= Task objective =
Print exactly those lines that run from the beginning of the data to the line bearing "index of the", inclusive.

Stored data entries
....................

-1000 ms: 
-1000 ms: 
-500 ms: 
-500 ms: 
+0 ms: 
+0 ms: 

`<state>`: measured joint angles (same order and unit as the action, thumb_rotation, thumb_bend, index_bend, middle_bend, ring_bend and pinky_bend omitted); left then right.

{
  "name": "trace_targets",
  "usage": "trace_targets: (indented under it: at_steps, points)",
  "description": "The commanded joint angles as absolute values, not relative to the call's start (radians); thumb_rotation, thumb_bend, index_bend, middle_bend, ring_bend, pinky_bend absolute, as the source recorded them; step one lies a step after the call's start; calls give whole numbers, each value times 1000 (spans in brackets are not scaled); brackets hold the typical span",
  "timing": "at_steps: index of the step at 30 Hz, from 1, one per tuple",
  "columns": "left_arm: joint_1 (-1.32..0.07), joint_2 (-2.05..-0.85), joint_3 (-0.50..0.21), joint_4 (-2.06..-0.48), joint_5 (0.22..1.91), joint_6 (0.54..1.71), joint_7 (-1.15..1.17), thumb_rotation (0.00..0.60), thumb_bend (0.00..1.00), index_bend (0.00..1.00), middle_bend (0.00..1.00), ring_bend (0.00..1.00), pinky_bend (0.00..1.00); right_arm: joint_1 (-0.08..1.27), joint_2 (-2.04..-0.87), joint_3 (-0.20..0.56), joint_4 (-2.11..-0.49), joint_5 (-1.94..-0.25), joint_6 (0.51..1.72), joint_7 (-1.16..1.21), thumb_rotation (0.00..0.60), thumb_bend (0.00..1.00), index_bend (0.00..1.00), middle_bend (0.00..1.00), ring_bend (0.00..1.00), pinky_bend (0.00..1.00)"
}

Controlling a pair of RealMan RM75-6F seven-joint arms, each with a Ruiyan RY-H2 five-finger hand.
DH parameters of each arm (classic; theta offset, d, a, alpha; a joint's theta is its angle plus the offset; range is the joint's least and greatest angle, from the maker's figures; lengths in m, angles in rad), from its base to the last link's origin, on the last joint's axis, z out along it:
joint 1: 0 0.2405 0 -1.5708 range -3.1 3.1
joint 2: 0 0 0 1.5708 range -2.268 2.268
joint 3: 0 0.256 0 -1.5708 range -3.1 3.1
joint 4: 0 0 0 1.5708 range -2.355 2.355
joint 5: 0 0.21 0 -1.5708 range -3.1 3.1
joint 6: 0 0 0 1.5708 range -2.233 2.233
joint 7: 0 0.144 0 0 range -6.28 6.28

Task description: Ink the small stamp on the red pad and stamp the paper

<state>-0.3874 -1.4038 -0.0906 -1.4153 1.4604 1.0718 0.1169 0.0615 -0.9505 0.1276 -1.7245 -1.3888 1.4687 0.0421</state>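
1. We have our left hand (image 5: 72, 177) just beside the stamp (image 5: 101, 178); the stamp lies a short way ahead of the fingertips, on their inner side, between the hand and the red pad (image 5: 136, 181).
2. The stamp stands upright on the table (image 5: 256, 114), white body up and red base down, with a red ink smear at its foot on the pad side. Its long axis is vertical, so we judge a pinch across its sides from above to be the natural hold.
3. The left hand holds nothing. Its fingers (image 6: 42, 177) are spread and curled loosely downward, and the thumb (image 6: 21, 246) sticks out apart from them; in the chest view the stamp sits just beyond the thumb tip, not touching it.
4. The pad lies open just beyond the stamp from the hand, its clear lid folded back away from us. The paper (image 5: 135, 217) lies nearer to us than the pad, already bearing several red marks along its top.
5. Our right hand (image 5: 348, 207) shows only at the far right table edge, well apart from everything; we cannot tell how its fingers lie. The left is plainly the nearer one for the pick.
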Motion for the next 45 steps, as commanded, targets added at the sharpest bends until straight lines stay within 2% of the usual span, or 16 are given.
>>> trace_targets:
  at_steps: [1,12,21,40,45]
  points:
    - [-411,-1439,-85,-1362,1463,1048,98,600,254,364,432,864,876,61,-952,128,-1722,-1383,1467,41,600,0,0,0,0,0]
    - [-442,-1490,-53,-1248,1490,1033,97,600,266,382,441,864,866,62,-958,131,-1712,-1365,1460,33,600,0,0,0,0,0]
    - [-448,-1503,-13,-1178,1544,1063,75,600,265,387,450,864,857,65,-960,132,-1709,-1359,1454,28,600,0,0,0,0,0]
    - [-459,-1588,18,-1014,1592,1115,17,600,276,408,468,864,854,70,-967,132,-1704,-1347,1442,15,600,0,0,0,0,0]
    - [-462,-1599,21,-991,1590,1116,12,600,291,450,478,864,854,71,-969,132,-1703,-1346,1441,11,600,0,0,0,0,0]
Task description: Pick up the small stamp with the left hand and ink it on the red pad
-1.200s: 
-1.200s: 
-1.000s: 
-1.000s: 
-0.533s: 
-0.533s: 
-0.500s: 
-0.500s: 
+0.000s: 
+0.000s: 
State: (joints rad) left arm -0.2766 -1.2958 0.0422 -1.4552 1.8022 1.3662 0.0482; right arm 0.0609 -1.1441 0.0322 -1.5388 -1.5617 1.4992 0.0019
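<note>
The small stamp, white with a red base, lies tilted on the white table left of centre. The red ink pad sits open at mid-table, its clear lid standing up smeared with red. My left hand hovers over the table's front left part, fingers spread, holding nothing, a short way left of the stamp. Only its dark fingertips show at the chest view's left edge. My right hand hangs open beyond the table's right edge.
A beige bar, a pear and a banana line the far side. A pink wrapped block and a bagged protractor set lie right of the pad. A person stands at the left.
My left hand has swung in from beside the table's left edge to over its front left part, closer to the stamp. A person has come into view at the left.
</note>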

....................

= Exercise output =
-1000 ms: 
-1000 ms: 
-500 ms: 
-500 ms: 
+0 ms: 
+0 ms: 

`<state>`: measured joint angles (same order and unit as the action, thumb_rotation, thumb_bend, index_bend, middle_bend, ring_bend and pinky_bend omitted); left then right.

{
  "name": "trace_targets",
  "usage": "trace_targets: (indented under it: at_steps, points)",
  "description": "The commanded joint angles as absolute values, not relative to the call's start (radians); thumb_rotation, thumb_bend, index_bend, middle_bend, ring_bend, pinky_bend absolute, as the source recorded them; step one lies a step after the call's start; calls give whole numbers, each value times 1000 (spans in brackets are not scaled); brackets hold the typical span",
  "timing": "at_steps: index of the step at 30 Hz, from 1, one per tuple",

What this exercise needed has been supplied.